Power of Play


Once upon a time …

There were no video games, no iPads, no iPods, no cable or satellite TV, no texting, no Facebook, no iPhones …

When children were at play, it was ‘play.’

Absorbing play. Enthusiastic play.

Sometimes with others, sometimes alone with a lot of ‘let’s pretend.’

Sometimes inside, but most of the times outside.

Sometimes quiet, but most of the times physical.

Sometimes simple, like hopscotch or dolls.

Sometimes ‘pick-up,’ like softball, stickball, or hoops – no parent coaches, referees, organizers, supervisors, criticizers or braggers. No uniforms. No sponsors.

The best of times, the unstructured free playtimes.

Play, real play.

The more we learn about the mind and its development, the more we understand the importance of play. In reality, play should be the fulltime ‘work’ of our children. Play is an absolute essential for neural development and learning.

In its 2007 report titled The Importance of Play in Promoting Healthy Child Development and Maintaining Strong Parent-Child Bonds, the American Academy of Pediatrics tells us that:

“Play is essential to development because it contributes to the cognitive, physical, social and emotional well-being of children and youth. … Despite the benefits derived from play for both children and parents, time for free play has been markedly reduced … .”

Recess time and free playtime suffer because of today’s hurried and pressured lifestyles, changes in family structure, and increased attention to academics and ‘enrichment’ activities.

The Academy points out that play wires a child’s brain’s neural connectors as they were meant to be wired – developing imagination, dexterity, physical and emotional strength and confidence, as well as cognition, intuition and reasoning ability and the ability to interrelate with others.
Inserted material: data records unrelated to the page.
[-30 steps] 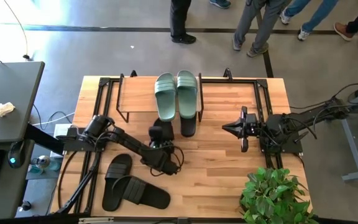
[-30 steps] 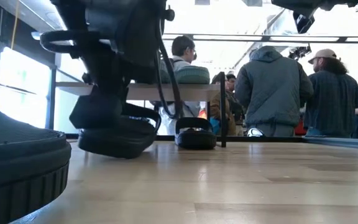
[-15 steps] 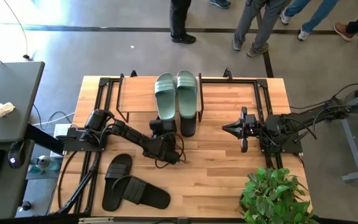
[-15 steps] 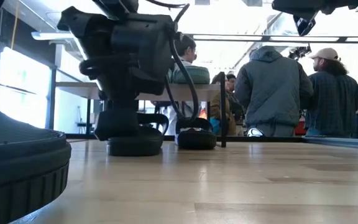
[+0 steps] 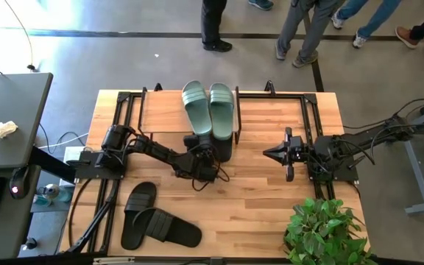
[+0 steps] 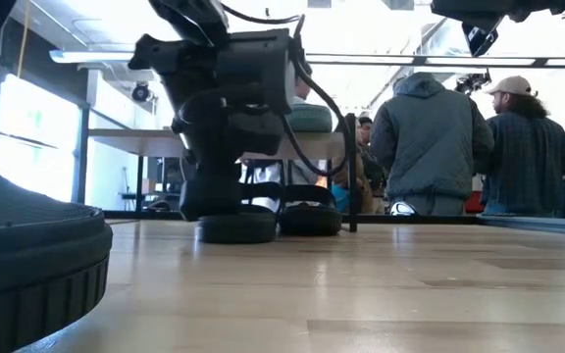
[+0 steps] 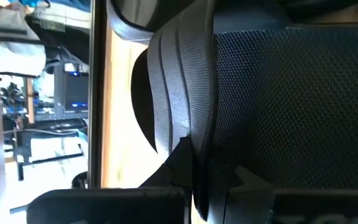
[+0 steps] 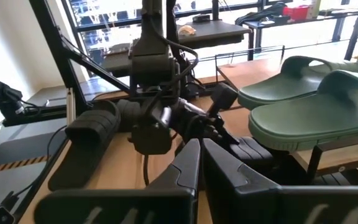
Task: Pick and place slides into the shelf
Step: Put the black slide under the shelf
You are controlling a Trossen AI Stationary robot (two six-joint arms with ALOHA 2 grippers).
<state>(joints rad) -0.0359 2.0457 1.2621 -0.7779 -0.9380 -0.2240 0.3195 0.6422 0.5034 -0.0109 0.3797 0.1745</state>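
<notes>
The shelf (image 5: 160, 112) stands at the table's far side with the sage-green pair (image 5: 197, 110) (image 5: 221, 109) lying on its plank. One black slide (image 5: 224, 149) lies under it. My left gripper (image 5: 201, 154) is shut on another black slide (image 6: 235, 227) at the shelf's near edge, beside that one (image 6: 310, 218). Its strap (image 7: 173, 93) and textured footbed (image 7: 291, 106) fill the left wrist view. Two more black slides (image 5: 140, 200) (image 5: 169, 228) lie at the near left. My right gripper (image 5: 269, 152) is shut and empty right of the shelf. My left gripper holds the black slide by its wide strap, at the strap's edge (image 7: 194, 134), pinched between the two fingers (image 7: 185, 171). It comes from above and from the table's near left. The slide stands with its sole on the table (image 6: 235, 235), level.
Black metal frames (image 5: 124, 121) (image 5: 311, 121) run along both table sides. A potted plant (image 5: 322, 228) stands at the near right corner. A black slide (image 6: 27, 255) looms close in the low view. People stand beyond the far edge.
My left gripper has carried the black slide toward the far edge and to the right, up to the shelf. The slide was tilted and lifted; now it rests level on the table beside the black slide under the shelf.
</notes>
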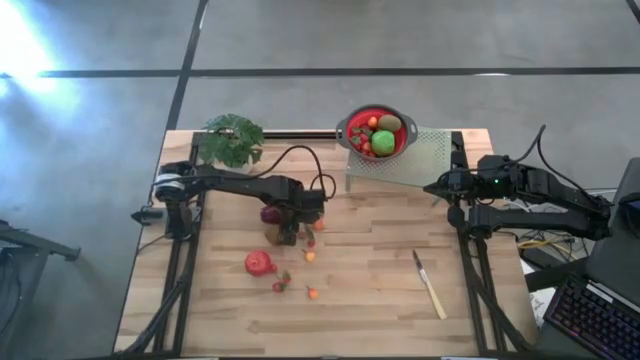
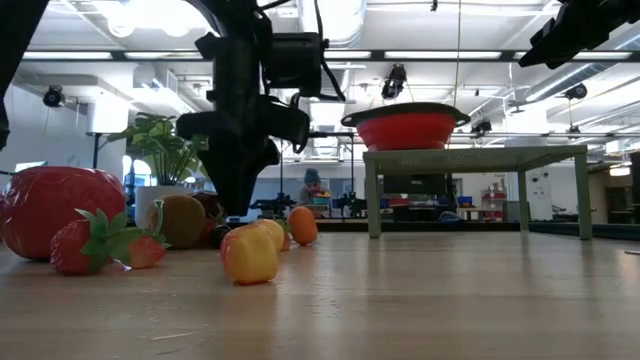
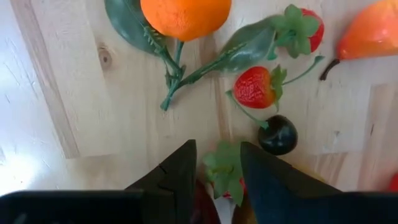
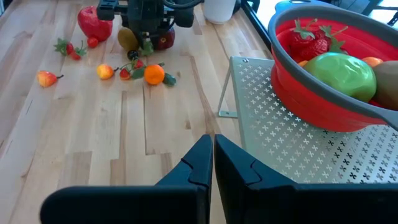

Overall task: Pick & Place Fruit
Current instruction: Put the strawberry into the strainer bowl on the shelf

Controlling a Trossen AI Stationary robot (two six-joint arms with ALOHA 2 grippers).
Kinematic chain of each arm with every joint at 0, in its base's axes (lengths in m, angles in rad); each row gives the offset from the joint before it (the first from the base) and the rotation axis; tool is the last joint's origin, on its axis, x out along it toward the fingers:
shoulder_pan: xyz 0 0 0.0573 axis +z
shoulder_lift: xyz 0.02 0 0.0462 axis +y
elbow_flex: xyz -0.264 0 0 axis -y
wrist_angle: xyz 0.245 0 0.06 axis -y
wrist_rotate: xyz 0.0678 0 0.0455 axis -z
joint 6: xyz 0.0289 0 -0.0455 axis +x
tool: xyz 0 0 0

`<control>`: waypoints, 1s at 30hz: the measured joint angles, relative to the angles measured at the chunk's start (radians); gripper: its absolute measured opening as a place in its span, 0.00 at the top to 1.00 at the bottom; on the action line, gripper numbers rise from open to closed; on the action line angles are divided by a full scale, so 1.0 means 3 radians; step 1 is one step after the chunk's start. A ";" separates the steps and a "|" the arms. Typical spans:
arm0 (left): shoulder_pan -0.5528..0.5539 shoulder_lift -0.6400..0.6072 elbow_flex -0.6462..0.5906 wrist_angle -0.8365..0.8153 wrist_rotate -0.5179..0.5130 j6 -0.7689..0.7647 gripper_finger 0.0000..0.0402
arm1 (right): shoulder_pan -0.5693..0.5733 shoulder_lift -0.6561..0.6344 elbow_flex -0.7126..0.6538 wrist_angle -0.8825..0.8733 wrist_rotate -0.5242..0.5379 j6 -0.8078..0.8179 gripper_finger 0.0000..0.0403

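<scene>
Progress judged as partial. Already lodged in red bowl (image 1: 377,132) on perforated rack (image 1: 425,165): green apple (image 1: 383,142), brown kiwi (image 1: 390,123), a few red berries and an orange piece. Left out on tabletop (image 1: 380,310), well apart from bowl: large red fruit (image 1: 259,263), dark red apple (image 1: 270,214), orange (image 3: 185,15), black cherry (image 3: 277,134) and a scatter of small red and yellow pieces. More loose than bowled, so most of the job seemingly remained.

Left tool (image 3: 217,171) low in the loose cluster, pinched on a leafy-topped strawberry (image 3: 225,177), right down near the wood; lift and carry to bowl not yet made. Right tool (image 4: 212,155) parked above the rack's edge, just beside bowl, fingers pressed together on nothing.

Showed the grip itself only in left wrist view; hidden beneath the arm in high view. Gave bowl's contents close up in right wrist view, whereas low view offered only bowl's outer wall atop rack, yet revealed how near the left tool's tips sat to the surface. Took in knife (image 1: 430,285) and potted plant (image 1: 232,140) together only from above.
</scene>
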 joint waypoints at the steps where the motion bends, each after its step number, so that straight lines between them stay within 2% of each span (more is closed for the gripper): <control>1: 0.0000 0.0000 0.0000 -0.0001 0.0000 0.0001 0.67 | 0.0000 0.0000 -0.0001 0.0000 0.0000 -0.0001 0.97; 13: 0.0001 0.0000 0.0000 -0.0082 0.0014 -0.0003 0.70 | 0.0000 0.0000 0.0000 0.0000 0.0000 0.0000 0.97; 30: 0.0001 0.0001 0.0000 -0.0130 0.0106 0.0027 0.96 | 0.0000 0.0000 0.0000 0.0000 0.0001 -0.0001 0.97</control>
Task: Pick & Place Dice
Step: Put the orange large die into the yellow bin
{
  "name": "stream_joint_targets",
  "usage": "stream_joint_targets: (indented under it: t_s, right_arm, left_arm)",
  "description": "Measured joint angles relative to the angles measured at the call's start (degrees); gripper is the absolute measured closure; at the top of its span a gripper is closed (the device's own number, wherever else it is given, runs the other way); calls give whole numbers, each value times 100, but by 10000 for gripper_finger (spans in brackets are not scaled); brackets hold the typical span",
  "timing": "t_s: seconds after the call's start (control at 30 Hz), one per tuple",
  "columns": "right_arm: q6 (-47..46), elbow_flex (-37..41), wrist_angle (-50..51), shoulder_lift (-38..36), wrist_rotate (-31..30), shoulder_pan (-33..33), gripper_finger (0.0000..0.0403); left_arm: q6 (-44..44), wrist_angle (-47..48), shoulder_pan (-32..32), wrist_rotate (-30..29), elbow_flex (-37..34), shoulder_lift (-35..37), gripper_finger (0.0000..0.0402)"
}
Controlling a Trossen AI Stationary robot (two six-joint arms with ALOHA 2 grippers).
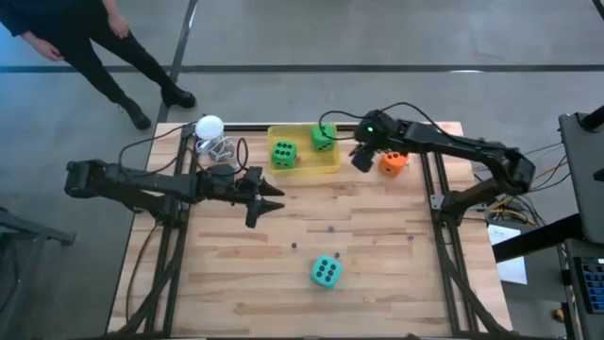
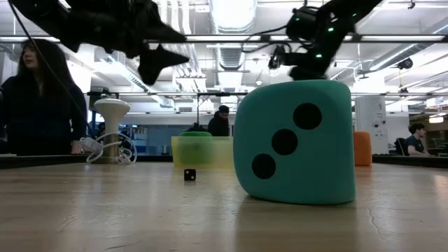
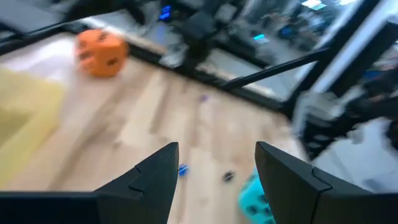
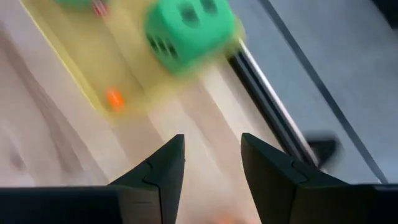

When children play at their own pace, they learn their likes and dislikes and hone their passions and decision-making skills. In contrast, when adults control play, children warp their conduct to fit adult rules and lose the true benefits of play, particularly in regard to the development of creativity, group skills and leadership ability. When it comes to academic preparation, play, not “head-start programs,” provides a better course for future navigation. The No Child Left Behind federal effort has encouraged schools to omit recess and most unstructured free time and that appears to be a mistake.

But providing unstructured, free play is very difficult today. Children are essentially prisoners within our very troubled environment. Comfortable, small town America has given away to overcrowded America, and concerns about children’s unsupervised exploration of vacant lots, parks, streets and alleys of inner cities and much of suburbia are legitimate.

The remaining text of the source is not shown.